RECORDS SHOWN below:

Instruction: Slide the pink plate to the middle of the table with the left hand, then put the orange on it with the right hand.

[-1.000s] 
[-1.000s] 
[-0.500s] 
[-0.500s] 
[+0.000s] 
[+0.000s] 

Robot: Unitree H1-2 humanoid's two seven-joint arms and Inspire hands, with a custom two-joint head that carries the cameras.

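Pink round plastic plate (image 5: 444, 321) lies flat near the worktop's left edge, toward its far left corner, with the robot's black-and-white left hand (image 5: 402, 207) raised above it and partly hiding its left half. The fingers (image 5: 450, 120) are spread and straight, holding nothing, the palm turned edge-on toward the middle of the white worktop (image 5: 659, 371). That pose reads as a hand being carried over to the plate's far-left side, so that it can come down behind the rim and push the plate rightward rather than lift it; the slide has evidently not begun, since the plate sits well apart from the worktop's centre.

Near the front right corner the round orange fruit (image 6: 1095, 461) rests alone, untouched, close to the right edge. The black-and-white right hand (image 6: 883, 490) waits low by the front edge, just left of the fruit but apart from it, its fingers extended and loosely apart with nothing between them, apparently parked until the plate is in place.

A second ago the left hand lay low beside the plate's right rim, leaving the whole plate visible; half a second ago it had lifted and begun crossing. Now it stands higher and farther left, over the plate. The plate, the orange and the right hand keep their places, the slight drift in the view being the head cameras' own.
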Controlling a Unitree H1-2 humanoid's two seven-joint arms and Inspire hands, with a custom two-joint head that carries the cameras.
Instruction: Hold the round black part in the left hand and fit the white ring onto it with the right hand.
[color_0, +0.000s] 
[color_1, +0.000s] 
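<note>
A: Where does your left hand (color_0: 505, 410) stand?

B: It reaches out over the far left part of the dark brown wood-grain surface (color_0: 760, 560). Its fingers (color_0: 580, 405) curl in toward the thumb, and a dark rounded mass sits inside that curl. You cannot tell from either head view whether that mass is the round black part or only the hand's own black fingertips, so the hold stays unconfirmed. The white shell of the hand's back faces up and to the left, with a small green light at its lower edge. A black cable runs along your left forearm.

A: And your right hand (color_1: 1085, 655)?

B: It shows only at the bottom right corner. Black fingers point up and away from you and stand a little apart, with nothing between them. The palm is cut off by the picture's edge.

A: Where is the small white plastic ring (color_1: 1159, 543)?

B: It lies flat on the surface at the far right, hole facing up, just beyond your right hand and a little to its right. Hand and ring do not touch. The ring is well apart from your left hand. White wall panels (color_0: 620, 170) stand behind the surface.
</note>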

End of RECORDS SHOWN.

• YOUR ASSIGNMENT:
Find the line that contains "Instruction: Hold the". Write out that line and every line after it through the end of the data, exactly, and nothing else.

• RESPONSE BELOW:
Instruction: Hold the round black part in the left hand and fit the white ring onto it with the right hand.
[color_0, +0.000s] 
[color_1, +0.000s] 
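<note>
A: Where does your left hand (color_0: 505, 410) stand?

B: It reaches out over the far left part of the dark brown wood-grain surface (color_0: 760, 560). Its fingers (color_0: 580, 405) curl in toward the thumb, and a dark rounded mass sits inside that curl. You cannot tell from either head view whether that mass is the round black part or only the hand's own black fingertips, so the hold stays unconfirmed. The white shell of the hand's back faces up and to the left, with a small green light at its lower edge. A black cable runs along your left forearm.

A: And your right hand (color_1: 1085, 655)?

B: It shows only at the bottom right corner. Black fingers point up and away from you and stand a little apart, with nothing between them. The palm is cut off by the picture's edge.

A: Where is the small white plastic ring (color_1: 1159, 543)?

B: It lies flat on the surface at the far right, hole facing up, just beyond your right hand and a little to its right. Hand and ring do not touch. The ring is well apart from your left hand. White wall panels (color_0: 620, 170) stand behind the surface.
</note>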

The response to this exercise is complete.